Sunday, January 23, 2011

Smells like teen... um, I can't remember.

We had a musical challenge in our office this week. After a heated debate on the importance of Radiohead’s 'Ok Computer' (we are such wankers) the challenge was set to spend the weekend listening to a definitive album from another person’s youth. 

Luckily this isn’t a music blog (or you’d be hearing my review of Suede’s ‘Dog Man Star’ right now) but what this musical reminiscing did make me think of was how often the weather had been a part of our seminal music moments. (Of course I thought that…) When you draw on your favourite musical memories where does the weather feature? I think you’ll be pleasantly surprised to find the answer is, more prominently than you think. 

Here are a few of my examples to help you jog the memory bank.
  • A scorching Adelaide Big Day Out wearing the skimpiest of outfits along with five girlfriends (clearly all matching). Trying to squeeze doc martin clad feet into a jammed pit for Smashing Pumpkins, sunburn and sweaty, huge, shirtless men with Southern Cross tattoos be damned. I WOULD be at the front for 1979.
  • The six hour, 13 chilly degrees line up for Red Hot Chili Peppers wearing naught but a Hole-era floral dress and the aforementioned doc martins, which turned into a sweet love affair with a boy and his Offspring hoody. Went downhill when a full beer was pegged at me for being a precocious little twat during Regurgitator’s support.
  • One summer (which coincidently is a great Darryl Braithwaite song from my youth) when I tried to sneak in underage to The Mavis’s concert in Victor Harbour and had a deluge of rain to thank for granting my passage. (Pitying security guard and sodden skirt over pants outfit also given gratitude.)  
  • The amazing weather performance during The Strokes at the Sydney Big Day Out, which saw them playing in a dramatic and violent thunderstorm only to be followed by Metallica and the weather turning it up and putting on a lightning show!! Exit light indeed.
  • The day I discovered Mazzy Star’s ‘Fade Into You’ and broke up with a boy, made all the bitter sweeter by the raining drifting like my tears down the bedroom window pane (okay I’m getting ridiculous here, and possibly channelling an episode of Dawson’s Creek. I don’t think this ever happened).
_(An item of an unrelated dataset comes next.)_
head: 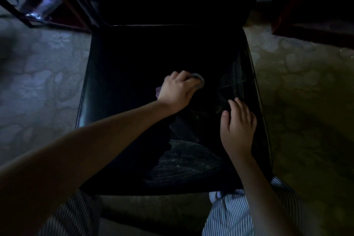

The point is that the weather can be a memory stimulator.  We feel the weather with all our senses. We hear the rain coming, we smell it’s scent on hot asphalt, we can taste it’s icy form, we watch it filling up puddles and feel it dampening our back as we run back from getting the washing in. The weather can help us conjure up a time, a place, a person, an outfit, an embarrassment, it helps us rebuild our memories in all it’s forms. 
What do you think the jogger is for you? Is it the night flower (I’ve been told it’s jasmine) whose scent wafts during the first, darkening nights of summer? Is it the gentle patter of rain above, transporting you back to your grandparent’s farm? Are the first icy winds of the coming winter making you want to pull out a photo album of browning polaroids and old Christmas cards? Well next time you reminisce, give the weather a little credit for bringing it all back.


Remember how awesome the weather was that time? 

London tomorrow, more of the quite pleasant winter weather we’ve been having, bit sunny, bit cloudy, bit chilly. There is a northerly a blowin’, so if you have a compass walk south. 



(And for those wondering, yes, I was told to listen to Suede’s 'Dog Man Star'. Never really being a Suede fan I found it surprisingly sophisticated and Bowie-esque. Myself? I passed on You Am I’s ‘Hourly, Daily’. Sigh.)